**INSTRUCTIONS TO FOLLOW**:
Because only the text is wanted, repeat the records below exactly and omit the pictures.

**MATERIAL FOR THIS TASK**:
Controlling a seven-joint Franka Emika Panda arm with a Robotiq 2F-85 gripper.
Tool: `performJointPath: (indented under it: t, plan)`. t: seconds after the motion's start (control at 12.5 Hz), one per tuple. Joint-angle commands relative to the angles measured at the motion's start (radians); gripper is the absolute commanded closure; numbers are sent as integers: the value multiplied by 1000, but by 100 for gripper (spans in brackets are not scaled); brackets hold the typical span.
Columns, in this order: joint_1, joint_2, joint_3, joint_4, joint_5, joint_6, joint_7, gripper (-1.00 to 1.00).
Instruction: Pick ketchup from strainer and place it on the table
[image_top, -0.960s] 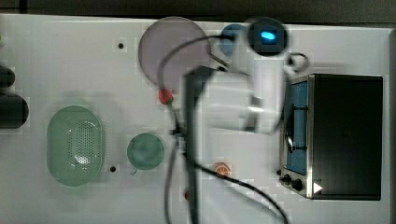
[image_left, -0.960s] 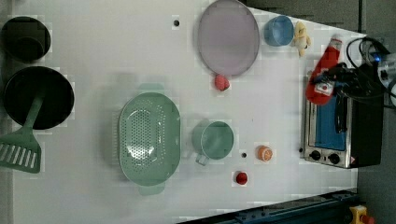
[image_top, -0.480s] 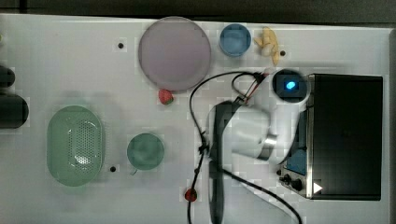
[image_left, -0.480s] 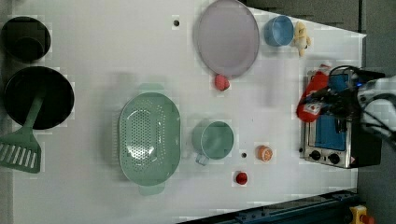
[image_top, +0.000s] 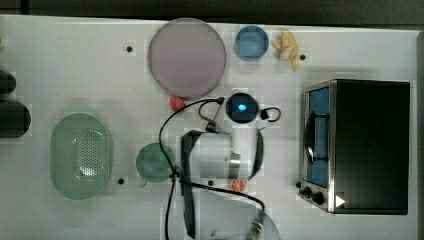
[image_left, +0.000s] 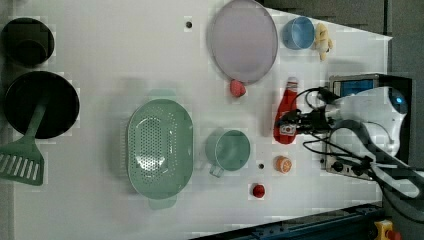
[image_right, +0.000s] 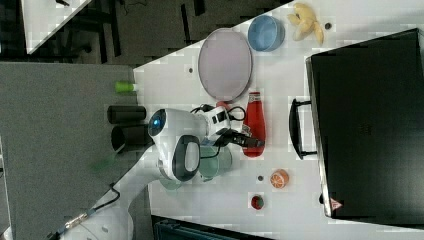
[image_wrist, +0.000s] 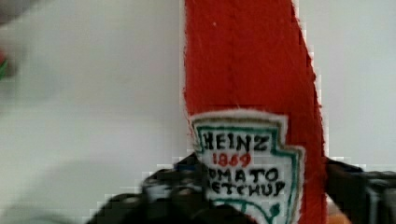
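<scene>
On the white surface, well apart from the pale green strainer, the ketchup lies flat between the lilac plate and the dark toaster oven, its white cap toward the plate's end. In the right view the red bottle stretches along the surface beside the oven's door handle, and the arm's fingers sit at its label end. The wrist view has the label close up, with dark fingers standing on either side of the bottle; whether they press it or stand just clear cannot be told. The strainer holds nothing. A green cup stands between the strainer and the ketchup, an orange slice lies just beyond the bottle's base, and a strawberry rests at the plate's rim. In the top view the arm covers the bottle.
</scene>
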Motion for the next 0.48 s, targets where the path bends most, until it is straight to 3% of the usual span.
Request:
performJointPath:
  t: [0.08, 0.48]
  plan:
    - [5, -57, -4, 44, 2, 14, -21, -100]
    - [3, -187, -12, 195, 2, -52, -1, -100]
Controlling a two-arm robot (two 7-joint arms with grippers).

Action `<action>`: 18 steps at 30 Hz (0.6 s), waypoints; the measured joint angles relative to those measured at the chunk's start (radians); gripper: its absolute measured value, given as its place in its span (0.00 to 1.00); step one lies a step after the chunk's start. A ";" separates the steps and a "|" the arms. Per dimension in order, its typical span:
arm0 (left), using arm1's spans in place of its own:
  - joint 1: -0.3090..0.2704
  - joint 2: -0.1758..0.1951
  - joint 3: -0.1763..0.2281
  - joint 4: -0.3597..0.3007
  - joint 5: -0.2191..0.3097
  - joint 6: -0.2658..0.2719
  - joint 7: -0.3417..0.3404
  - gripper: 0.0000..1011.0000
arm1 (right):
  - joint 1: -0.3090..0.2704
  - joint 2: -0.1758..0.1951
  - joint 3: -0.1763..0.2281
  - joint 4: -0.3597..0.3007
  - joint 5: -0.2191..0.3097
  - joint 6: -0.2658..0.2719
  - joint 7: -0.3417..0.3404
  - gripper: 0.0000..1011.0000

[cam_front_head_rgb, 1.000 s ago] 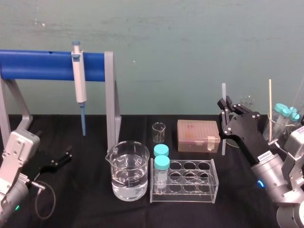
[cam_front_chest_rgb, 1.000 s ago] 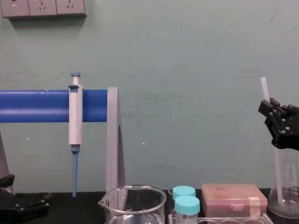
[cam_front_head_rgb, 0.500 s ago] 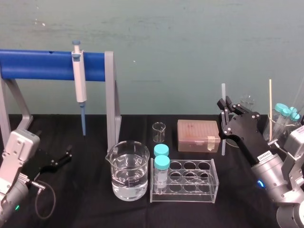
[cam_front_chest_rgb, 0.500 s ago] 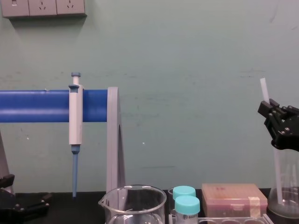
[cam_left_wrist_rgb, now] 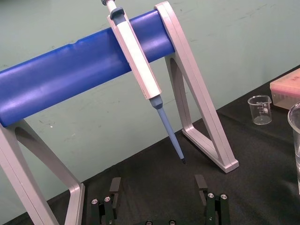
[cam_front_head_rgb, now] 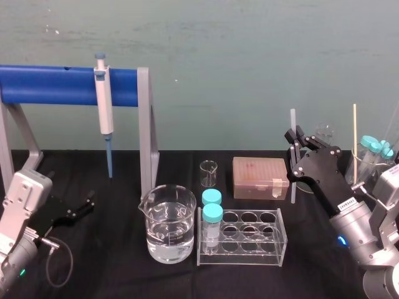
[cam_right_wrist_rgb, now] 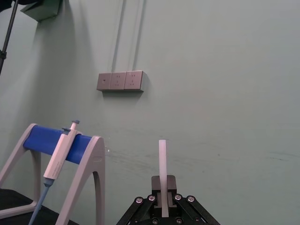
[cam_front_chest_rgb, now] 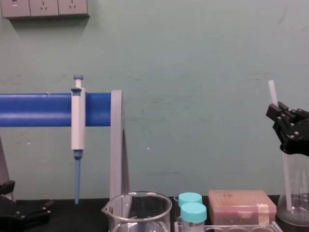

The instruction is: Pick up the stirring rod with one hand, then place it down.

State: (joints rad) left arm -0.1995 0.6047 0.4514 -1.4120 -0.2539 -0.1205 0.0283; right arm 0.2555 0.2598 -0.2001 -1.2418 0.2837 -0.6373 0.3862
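Translucent stirring rod (cam_front_head_rgb: 293,121) stood upright, clamped near top by right end effector (cam_front_head_rgb: 295,146), likely to clear tube rack (cam_front_head_rgb: 243,259). Left end effector (cam_front_head_rgb: 73,212) parked low over surface (cam_front_head_rgb: 112,274), fingers (cam_left_wrist_rgb: 200,183) apart.

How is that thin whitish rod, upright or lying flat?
Upright, nearly vertical: the right gripper is shut on the stirring rod, whose top pokes above it. The left gripper sits open at the far left.

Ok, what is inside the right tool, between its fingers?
The stirring rod, nearly upright; the right tool is shut on it. Its top rises above the fingers, its lower end shows below; the gripped stretch is covered. The left tool rests open, low at left.
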 joint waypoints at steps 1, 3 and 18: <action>0.000 0.000 0.000 0.000 0.000 0.000 0.000 0.99 | 0.000 0.000 0.000 0.000 0.000 0.000 0.000 0.07; 0.000 0.000 0.000 0.000 0.000 0.000 0.000 0.99 | 0.000 0.000 0.000 0.000 0.000 0.000 0.000 0.07; 0.000 0.000 0.000 0.000 0.000 0.000 0.000 0.99 | 0.000 0.001 -0.001 0.000 0.000 -0.001 -0.001 0.07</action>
State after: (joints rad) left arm -0.1995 0.6047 0.4514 -1.4120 -0.2539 -0.1205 0.0283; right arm 0.2556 0.2604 -0.2007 -1.2420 0.2837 -0.6383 0.3850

**WRITTEN SOLUTION**:
Controlling a seven-joint Franka Emika Panda arm with a Robotiq 2F-85 gripper.
Tool: `performJointPath: (indented under it: t, plan)`. t: seconds after the motion's start (control at 12.5 Hz), one per tuple. Joint-angle commands relative to the angles measured at the motion's start (radians); gripper is the absolute commanded closure; numbers are sent as integers: the value multiplied by 1000, but by 100 for gripper (spans in brackets are not scaled); brackets hold the typical span.
Columns, in this order: joint_1, joint_2, joint_3, joint_4, joint_5, joint_6, joint_7, gripper (-1.00 to 1.00).
Instruction: Pick ketchup from strainer and place it on the table
[image_top, -0.960s] 
[image_left, -0.960s] 
[image_top, -0.480s] 
[image_left, -0.480s] 
[image_top, +0.000s] 
[image_left, +0.000s] 
[image_right, +0.000s] 
[image_wrist, +0.000s] 
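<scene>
On the white surface, well apart from the pale green strainer, the ketchup lies flat between the lilac plate and the dark toaster oven, its white cap toward the plate's end. In the right view the red bottle stretches along the surface beside the oven's door handle, and the arm's fingers sit at its label end. The wrist view has the label close up, with dark fingers standing on either side of the bottle; whether they press it or stand just clear cannot be told. The strainer holds nothing. A green cup stands between the strainer and the ketchup, an orange slice lies just beyond the bottle's base, and a strawberry rests at the plate's rim. In the top view the arm covers the bottle.
</scene>
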Motion for the next 0.48 s, targets where the path bends most, until it is straight to 3% of the usual span.
Request:
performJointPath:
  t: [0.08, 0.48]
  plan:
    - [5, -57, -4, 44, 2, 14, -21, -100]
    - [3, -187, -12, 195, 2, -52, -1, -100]
Controlling a two-arm robot (two 7-joint arms with grippers).

Action `<action>`: 18 steps at 30 Hz (0.6 s), waypoints; the measured joint angles relative to those measured at the chunk's start (radians); gripper: its absolute measured value, given as its place in its span (0.00 to 1.00); step one lies a step after the chunk's start. A ";" separates the steps and a "|" the arms. Per dimension in order, its typical span:
arm0 (left), using arm1's spans in place of its own:
  - joint 1: -0.3090..0.2704
  - joint 2: -0.1758..0.1951
  - joint 3: -0.1763..0.2281
  - joint 4: -0.3597..0.3007
  - joint 5: -0.2191..0.3097
  - joint 6: -0.2658..0.2719
  - joint 7: -0.3417..0.3404
  - gripper: 0.0000..1011.0000
arm1 (right):
  - joint 1: -0.3090..0.2704
  - joint 2: -0.1758..0.1951
  - joint 3: -0.1763..0.2281
  - joint 4: -0.3597..0.3007
  - joint 5: -0.2191..0.3097
  - joint 6: -0.2658..0.2719
  - joint 7: -0.3417..0.3404
  - gripper: 0.0000..1011.0000

[cam_front_head_rgb, 1.000 s ago] 
[cam_front_chest_rgb, 1.000 s ago] 
[cam_front_head_rgb, 0.500 s ago] 
[cam_front_chest_rgb, 0.500 s ago] 
[cam_left_wrist_rgb, now] 
[cam_front_head_rgb, now] 
[cam_right_wrist_rgb, now] 
[cam_front_chest_rgb, now] 

The instruction is: Pick up the stirring rod with one hand, then place it down.

State: (joints rad) left arm -0.1995 0.6047 0.4514 -1.4120 -0.2539 -0.1205 0.0283; right arm 0.2555 0.2598 -0.2001 -1.2418 0.2837 -0.6373 0.3862
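Translucent stirring rod (cam_front_head_rgb: 293,121) stood upright, clamped near top by right end effector (cam_front_head_rgb: 295,146), likely to clear tube rack (cam_front_head_rgb: 243,259). Left end effector (cam_front_head_rgb: 73,212) parked low over surface (cam_front_head_rgb: 112,274), fingers (cam_left_wrist_rgb: 200,183) apart.

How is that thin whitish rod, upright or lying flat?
Upright, nearly vertical: the right gripper is shut on the stirring rod, whose top pokes above it. The left gripper sits open at the far left.

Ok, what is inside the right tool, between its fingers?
The stirring rod, nearly upright; the right tool is shut on it. Its top rises above the fingers, its lower end shows below; the gripped stretch is covered. The left tool rests open, low at left.
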 joint waypoints at steps 1, 3 and 18: <action>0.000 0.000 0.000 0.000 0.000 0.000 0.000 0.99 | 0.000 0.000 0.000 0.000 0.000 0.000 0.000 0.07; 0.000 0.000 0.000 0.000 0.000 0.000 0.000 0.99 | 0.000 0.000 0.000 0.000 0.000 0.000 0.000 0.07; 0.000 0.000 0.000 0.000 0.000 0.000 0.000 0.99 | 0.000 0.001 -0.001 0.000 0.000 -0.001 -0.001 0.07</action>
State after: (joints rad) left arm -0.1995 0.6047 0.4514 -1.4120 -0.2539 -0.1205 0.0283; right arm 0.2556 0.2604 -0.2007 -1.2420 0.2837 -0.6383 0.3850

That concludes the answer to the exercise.